Exercise aim => Your answer should be the lines below from the one with "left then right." to the one with "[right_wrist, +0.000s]", both included, given again exactly and with nothing added.

Given data =>
*-*-*

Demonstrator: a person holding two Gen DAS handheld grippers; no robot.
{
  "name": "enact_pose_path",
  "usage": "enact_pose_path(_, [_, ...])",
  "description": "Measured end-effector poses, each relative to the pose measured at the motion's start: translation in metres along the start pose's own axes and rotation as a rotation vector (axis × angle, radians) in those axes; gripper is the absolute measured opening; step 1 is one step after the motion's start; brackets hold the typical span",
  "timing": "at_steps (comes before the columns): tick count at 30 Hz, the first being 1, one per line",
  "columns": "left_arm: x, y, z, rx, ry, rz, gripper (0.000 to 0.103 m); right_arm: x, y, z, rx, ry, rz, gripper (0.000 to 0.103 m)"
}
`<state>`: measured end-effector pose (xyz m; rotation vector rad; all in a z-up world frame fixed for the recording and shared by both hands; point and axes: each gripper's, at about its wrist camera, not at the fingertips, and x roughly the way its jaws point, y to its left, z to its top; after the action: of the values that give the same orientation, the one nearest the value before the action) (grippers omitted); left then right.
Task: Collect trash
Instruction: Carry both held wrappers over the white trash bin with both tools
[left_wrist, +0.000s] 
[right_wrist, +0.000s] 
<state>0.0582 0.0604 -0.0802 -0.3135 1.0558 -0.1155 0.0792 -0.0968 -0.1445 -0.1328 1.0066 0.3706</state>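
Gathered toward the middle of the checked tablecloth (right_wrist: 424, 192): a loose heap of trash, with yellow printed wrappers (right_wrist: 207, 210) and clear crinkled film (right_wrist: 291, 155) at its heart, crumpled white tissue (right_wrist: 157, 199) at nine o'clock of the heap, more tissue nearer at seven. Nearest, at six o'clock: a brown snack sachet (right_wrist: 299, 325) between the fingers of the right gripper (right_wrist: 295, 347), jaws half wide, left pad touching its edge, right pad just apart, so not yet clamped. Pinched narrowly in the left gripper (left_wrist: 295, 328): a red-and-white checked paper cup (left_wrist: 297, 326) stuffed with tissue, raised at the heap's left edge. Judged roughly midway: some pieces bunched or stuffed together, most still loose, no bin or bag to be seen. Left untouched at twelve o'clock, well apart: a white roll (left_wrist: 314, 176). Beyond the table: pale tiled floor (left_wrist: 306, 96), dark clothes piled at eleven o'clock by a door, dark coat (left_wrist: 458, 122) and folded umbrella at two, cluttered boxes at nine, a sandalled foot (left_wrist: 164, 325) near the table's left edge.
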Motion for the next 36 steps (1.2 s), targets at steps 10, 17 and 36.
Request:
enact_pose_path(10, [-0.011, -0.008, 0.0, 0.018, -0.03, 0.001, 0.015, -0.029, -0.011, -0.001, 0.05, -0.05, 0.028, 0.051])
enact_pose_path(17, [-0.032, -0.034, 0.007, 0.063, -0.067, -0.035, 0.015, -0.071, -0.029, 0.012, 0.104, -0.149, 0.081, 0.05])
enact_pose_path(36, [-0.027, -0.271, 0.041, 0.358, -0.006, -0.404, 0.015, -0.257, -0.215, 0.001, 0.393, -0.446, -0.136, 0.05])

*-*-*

Expected answer =>
`<state>`: measured end-effector pose (xyz m; rotation vector rad; all in a z-up world frame fixed for the recording and shared by both hands; point and axes: each gripper's, at about its wrist camera, not at the fingertips, and x roughly the way its jaws point, y to its left, z to its top; after the action: of the values that give the same orientation, the one nearest the value before the action) (grippers omitted); left then right.
Task: Collect trash
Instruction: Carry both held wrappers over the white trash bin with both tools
[left_wrist, +0.000s] 
[right_wrist, +0.000s] 

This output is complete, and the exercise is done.